На другой день я падаю на ровном месте на улице, на секунду теряю
сознание, а когда прихожу в себя, понимаю, что не могу встать, черт знает
почему. Меня куда-то увозят. Говорят, что был головной спазм, что при
падении я повредил щиколотку и должен пролежать не меньше месяца с гипсом.
Становится ясно, этот колодец не имеет дна: Юлия Федоровна заболевает
гриппом, похожим на воспаление легких, а бабка из соседней квартиры
уезжает в Коломну, где внучка выходит замуж и готовится свадьба.
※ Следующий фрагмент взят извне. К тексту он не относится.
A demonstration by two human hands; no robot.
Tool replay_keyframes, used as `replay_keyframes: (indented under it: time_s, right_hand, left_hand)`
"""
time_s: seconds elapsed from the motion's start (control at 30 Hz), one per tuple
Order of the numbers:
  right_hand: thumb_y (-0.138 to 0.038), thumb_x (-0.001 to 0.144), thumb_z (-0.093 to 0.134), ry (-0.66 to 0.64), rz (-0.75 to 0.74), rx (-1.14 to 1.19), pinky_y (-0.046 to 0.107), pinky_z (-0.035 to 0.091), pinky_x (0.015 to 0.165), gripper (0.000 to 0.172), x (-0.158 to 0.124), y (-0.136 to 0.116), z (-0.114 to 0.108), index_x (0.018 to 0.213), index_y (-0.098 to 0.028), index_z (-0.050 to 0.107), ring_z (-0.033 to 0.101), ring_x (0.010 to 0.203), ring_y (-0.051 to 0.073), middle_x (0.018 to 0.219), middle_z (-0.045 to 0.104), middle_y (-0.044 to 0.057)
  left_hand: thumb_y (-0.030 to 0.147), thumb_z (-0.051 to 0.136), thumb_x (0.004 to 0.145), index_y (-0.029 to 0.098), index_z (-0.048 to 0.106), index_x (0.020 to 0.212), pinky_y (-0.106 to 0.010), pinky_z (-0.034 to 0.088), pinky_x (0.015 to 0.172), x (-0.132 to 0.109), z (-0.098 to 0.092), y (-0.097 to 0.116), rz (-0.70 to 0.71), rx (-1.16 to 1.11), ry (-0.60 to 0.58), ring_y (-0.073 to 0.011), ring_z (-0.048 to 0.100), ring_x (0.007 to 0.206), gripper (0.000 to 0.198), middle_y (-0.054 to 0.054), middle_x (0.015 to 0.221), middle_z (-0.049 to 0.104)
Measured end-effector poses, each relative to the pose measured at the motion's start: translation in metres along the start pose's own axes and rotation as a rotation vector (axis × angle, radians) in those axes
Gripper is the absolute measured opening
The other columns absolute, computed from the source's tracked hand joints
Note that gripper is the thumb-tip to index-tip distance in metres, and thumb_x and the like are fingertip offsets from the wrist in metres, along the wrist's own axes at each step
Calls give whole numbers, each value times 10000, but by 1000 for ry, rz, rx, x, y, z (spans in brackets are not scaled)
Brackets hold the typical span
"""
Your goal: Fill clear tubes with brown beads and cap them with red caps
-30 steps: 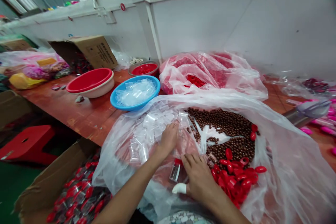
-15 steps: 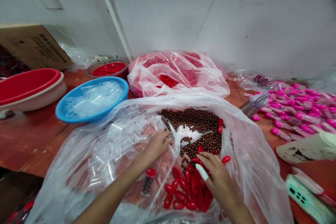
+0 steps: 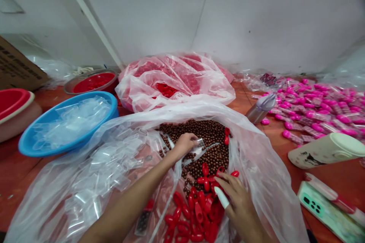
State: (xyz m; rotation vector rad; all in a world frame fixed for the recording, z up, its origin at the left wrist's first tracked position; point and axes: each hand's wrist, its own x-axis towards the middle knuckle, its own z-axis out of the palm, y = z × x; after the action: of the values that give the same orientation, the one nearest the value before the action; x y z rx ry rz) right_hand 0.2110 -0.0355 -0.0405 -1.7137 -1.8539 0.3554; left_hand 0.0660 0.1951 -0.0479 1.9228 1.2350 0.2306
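My left hand [image 3: 186,143] is closed round a small clear plastic tube [image 3: 199,143] and holds it over a heap of small brown balls [image 3: 212,136] inside a big clear plastic bag [image 3: 265,167]. My right hand [image 3: 236,199], with a white cot on one finger, rests with curled fingers on a pile of red caps [image 3: 199,209]; what it grips is hidden. Loose clear tubes [image 3: 114,152] lie in the bag's left part. One filled tube with a red cap [image 3: 144,218] lies near my left forearm.
A blue bowl [image 3: 27,142] of clear tubes, a red bowl [image 3: 11,102] and a metal bowl [image 3: 68,88] stand at the left. A bag of red parts [image 3: 173,81] sits behind. Pink-capped tubes [image 3: 313,114], a grey bottle [image 3: 261,107], a cream container [image 3: 325,152] and a scale [image 3: 325,209] lie right.
The view swung to the right. My left hand left the clear tubes and moved over the brown balls with one tube. My right hand moved from the filled tube to the red caps.
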Motion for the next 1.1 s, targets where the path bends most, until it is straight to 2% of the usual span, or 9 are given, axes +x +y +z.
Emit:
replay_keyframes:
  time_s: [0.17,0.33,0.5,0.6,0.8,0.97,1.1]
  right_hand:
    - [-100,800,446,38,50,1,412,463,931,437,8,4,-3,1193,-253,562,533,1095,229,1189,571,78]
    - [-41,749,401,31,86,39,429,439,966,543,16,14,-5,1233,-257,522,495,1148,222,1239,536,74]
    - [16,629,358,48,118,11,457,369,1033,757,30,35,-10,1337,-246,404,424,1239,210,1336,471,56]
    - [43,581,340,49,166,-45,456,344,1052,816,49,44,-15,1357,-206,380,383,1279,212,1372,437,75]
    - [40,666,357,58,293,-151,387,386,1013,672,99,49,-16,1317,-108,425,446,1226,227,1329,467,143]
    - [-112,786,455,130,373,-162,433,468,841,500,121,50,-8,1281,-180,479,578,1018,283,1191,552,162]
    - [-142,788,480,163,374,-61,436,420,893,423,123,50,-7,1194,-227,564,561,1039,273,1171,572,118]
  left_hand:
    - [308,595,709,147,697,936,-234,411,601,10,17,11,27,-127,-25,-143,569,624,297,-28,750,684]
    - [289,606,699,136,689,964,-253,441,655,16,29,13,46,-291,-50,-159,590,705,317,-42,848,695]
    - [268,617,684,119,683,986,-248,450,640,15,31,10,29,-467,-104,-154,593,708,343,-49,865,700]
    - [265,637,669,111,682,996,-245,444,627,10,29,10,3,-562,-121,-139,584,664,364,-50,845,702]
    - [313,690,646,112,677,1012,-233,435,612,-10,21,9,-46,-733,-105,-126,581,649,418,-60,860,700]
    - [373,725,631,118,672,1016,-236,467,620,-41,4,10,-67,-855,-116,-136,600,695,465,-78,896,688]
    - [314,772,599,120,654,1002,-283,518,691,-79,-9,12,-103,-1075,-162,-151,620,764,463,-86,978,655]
Но вдруг появляется Геннадий. Он похож на хомяка. В его красноватых
глазах, уставших от чтения, я вижу покорность всему и одновременно тайную
нагловатость. Я спрашиваю, хоть это не мое дело: где он пропадал целый
год? Ну просто чтобы о чем-то спросить. Я привык быть осторожным в их
делах. Он переменил специальность. Временно, разумеется. Работал в
автосервисе. И добился большого успеха: познакомился с одним типом из
министерства, который сказал, что на будущий год у Кати будет все в
порядке. Насчет университета. Сказал, что попадание стопроцентное. "Да что
вы?" - удивляюсь я. Красноватые глаза хомяка сияют. Он говорит, что не
может без Кати жить. Теперь он ездит в больницу вместо меня.
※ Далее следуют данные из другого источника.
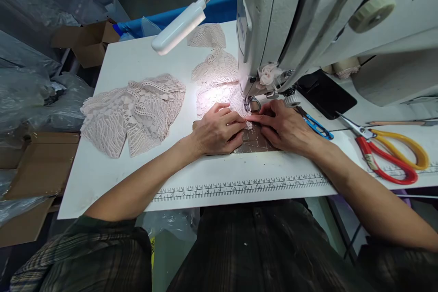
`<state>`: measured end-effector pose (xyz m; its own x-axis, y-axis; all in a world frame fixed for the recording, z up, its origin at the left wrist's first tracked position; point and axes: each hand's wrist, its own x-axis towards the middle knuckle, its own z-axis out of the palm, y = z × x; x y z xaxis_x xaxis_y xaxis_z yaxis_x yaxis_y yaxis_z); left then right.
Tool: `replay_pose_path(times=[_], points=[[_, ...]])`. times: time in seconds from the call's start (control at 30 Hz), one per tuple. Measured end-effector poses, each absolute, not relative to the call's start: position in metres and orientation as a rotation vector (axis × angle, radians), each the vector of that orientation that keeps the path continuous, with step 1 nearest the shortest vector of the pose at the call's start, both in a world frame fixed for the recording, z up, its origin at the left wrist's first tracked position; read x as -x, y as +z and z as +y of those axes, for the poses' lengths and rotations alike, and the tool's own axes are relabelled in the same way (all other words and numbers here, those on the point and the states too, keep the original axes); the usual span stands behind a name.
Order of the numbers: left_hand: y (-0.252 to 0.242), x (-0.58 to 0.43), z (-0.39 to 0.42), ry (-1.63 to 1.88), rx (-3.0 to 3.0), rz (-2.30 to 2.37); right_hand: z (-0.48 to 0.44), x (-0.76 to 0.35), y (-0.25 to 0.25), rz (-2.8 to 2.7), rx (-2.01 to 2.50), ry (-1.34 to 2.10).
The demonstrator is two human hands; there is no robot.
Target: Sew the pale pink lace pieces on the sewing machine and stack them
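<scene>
Head view: two hands on lace; one sewing machine.

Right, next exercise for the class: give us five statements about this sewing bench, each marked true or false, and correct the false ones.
1. The left hand and right hand are close together at the sewing machine. True.
2. The large scissors have two green handles. False: one is red, the other yellow.
3. The lamp is lit. True.
4. The ruler strip runs along the far edge of the table. False: it runs along the near edge.
5. The large lace pile lies right of the hands. False: it lies to their left.
</scene>
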<state>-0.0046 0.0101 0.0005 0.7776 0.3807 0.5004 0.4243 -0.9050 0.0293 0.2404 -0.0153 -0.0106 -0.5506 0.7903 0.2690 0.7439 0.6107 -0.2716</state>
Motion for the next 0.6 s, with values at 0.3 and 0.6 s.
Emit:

Зима кончилась, я ее пережил, на улицах сырыми кучами лежит снег, его
не увозят, не разгребают, он исчезает самостоятельно от теплого воздуха, и
нечто подобное происходит в моей судьбе: нагромождения тают, осталась
влага, я живу один в пустой квартире. Катя, Васенька и хомяк уехали к его
родным в деревню под Псков...
Он сказал: "Давай встретимся на Тверском. У меня кончится семинар, я
выйду из института часов в шесть..." И вот он идет, помахивая портфелем,
улыбающийся, бледный, большой, знакомый, нестерпимо старый, с клочками
седых волос из-под кроличьей шапки, и спрашивает: "Это ты?" - "Ну да", -
говорю я, мы обнимаемся, бредем на бульвар, где-то садимся, Москва
окружает нас, как лес. Мы пересекли его. Все остальное не имеет значения.